• INSTRUCTIONS TO FOLLOW
From the line that holds "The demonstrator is" to the last line of the data, copy everything exactly; leave out all the rest.

• DATA EXTRACT
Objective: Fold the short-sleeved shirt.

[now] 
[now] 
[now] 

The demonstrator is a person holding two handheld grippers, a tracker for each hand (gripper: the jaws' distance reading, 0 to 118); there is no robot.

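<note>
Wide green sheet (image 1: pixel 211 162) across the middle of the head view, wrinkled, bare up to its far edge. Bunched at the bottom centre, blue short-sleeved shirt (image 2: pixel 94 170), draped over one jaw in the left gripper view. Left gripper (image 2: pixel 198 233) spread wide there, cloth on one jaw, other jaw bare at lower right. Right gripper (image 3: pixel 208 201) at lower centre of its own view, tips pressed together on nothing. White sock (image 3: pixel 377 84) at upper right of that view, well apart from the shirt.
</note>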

• EXERCISE ANSWER
The demonstrator is a person holding two handheld grippers, a tracker for each hand (gripper: the jaws' distance reading, 0 to 118); there is no robot.

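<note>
Wide green sheet (image 1: pixel 211 162) across the middle of the head view, wrinkled, bare up to its far edge. Bunched at the bottom centre, blue short-sleeved shirt (image 2: pixel 94 170), draped over one jaw in the left gripper view. Left gripper (image 2: pixel 198 233) spread wide there, cloth on one jaw, other jaw bare at lower right. Right gripper (image 3: pixel 208 201) at lower centre of its own view, tips pressed together on nothing. White sock (image 3: pixel 377 84) at upper right of that view, well apart from the shirt.
</note>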

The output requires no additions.